Task description
Find the line containing "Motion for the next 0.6" in the entries below. Restate it and each line after it, word for word, up to and including the line containing "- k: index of".

Exercise data Block Start

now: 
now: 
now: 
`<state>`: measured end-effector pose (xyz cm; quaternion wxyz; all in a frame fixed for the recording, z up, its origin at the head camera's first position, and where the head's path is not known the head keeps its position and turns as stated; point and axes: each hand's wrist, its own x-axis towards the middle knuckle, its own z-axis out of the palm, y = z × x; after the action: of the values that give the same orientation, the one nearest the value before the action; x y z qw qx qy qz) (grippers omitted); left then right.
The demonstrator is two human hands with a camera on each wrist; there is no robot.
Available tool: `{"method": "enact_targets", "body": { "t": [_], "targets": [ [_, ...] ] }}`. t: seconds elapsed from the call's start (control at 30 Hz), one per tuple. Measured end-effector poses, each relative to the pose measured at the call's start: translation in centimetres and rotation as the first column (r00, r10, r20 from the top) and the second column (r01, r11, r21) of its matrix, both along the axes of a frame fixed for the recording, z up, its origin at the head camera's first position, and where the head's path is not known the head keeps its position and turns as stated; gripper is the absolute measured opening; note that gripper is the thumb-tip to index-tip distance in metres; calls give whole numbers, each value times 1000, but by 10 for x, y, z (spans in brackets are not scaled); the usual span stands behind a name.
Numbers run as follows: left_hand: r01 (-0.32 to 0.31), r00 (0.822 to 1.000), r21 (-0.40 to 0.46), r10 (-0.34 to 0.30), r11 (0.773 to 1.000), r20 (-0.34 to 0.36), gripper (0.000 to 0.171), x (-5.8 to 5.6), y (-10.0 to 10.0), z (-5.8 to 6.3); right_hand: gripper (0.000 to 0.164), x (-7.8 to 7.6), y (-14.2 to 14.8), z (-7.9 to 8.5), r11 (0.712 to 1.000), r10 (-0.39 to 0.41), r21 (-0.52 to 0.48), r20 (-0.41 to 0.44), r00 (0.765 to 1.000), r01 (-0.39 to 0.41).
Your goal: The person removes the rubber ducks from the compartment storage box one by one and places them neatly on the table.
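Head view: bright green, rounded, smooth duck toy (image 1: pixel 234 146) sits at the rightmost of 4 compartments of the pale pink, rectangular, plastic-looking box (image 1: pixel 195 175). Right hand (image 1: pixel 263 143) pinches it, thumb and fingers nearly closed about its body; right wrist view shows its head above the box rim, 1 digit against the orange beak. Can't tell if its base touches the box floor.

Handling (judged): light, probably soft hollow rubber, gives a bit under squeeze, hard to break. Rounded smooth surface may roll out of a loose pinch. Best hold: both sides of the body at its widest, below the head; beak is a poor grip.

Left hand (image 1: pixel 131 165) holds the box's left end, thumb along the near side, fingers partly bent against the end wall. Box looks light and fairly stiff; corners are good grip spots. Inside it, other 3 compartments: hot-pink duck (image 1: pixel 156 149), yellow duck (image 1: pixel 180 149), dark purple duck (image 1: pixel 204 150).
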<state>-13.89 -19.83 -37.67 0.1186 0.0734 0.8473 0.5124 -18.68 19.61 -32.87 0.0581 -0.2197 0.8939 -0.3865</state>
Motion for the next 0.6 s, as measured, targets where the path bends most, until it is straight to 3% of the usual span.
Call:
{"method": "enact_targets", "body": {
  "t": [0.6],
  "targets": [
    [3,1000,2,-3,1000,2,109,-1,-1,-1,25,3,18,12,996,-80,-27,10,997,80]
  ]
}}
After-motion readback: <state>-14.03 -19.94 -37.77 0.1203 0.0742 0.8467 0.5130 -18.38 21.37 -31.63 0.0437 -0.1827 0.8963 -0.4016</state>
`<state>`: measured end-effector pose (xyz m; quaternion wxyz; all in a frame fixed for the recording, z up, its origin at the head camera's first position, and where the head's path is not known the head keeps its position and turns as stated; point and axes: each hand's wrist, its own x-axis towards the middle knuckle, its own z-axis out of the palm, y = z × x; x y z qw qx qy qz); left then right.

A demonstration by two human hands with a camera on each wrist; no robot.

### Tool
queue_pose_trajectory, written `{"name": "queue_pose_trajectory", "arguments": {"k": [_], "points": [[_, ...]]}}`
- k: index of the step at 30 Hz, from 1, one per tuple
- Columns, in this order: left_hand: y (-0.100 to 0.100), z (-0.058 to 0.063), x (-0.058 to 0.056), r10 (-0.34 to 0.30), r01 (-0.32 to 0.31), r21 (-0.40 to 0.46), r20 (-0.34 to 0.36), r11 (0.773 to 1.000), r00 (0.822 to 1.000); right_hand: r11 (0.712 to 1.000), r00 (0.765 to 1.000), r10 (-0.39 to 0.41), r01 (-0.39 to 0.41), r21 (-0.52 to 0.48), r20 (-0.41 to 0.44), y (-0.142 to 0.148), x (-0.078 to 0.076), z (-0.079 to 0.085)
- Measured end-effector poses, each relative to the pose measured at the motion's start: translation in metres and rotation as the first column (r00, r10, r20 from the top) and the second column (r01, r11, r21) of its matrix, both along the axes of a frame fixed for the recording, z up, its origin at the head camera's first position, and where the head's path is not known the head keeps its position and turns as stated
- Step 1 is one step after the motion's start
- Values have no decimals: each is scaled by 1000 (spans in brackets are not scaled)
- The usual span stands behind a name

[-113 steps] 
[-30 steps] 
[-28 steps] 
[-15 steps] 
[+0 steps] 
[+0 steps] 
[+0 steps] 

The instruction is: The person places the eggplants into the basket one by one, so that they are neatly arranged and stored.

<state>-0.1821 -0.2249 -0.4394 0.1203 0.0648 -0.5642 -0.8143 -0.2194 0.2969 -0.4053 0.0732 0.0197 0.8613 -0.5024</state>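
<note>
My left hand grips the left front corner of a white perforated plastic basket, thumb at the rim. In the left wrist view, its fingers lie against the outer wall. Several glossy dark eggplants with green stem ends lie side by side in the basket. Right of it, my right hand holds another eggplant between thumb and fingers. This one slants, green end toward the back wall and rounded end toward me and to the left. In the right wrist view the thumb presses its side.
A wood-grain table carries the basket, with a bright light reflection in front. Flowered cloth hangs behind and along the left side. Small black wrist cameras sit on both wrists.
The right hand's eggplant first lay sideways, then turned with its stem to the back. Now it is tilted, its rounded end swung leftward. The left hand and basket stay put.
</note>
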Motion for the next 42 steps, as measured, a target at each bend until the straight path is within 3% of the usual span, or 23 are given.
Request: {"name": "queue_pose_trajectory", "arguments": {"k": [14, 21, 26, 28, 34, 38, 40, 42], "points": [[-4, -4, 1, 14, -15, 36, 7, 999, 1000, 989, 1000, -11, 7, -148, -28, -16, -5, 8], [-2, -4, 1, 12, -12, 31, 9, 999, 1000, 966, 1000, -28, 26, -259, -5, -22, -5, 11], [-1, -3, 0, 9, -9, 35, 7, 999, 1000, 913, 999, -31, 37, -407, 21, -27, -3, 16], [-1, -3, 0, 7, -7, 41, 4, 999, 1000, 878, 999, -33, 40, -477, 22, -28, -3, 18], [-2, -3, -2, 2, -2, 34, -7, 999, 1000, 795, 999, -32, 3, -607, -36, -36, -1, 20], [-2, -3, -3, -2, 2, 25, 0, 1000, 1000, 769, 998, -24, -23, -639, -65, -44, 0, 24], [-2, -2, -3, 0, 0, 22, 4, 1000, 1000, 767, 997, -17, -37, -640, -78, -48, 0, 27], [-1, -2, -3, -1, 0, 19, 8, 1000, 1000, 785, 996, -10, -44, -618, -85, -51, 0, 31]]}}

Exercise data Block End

Worked solution
Motion for the next 0.6 s, as measured, targets where the path bends most, until it is straight to 3% of the usual span.
Call:
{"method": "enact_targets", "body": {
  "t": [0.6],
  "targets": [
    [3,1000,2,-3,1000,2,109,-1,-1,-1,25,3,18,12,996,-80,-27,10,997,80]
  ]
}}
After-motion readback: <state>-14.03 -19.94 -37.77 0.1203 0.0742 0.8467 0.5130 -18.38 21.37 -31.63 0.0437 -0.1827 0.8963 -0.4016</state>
`<state>`: measured end-effector pose (xyz m; quaternion wxyz; all in a frame fixed for the recording, z up, its origin at the head camera's first position, and where the head's path is not known the head keeps its position and turns as stated; point and axes: each hand's wrist, its own x-axis towards the middle knuckle, its own z-axis out of the palm, y = z × x; x y z qw qx qy qz); left then right.

A demonstration by two human hands with a camera on each wrist; no robot.

### Tool
queue_pose_trajectory, written `{"name": "queue_pose_trajectory", "arguments": {"k": [_], "points": [[_, ...]]}}`
- k: index of the step at 30 Hz, from 1, one per tuple

With this, the exercise is complete.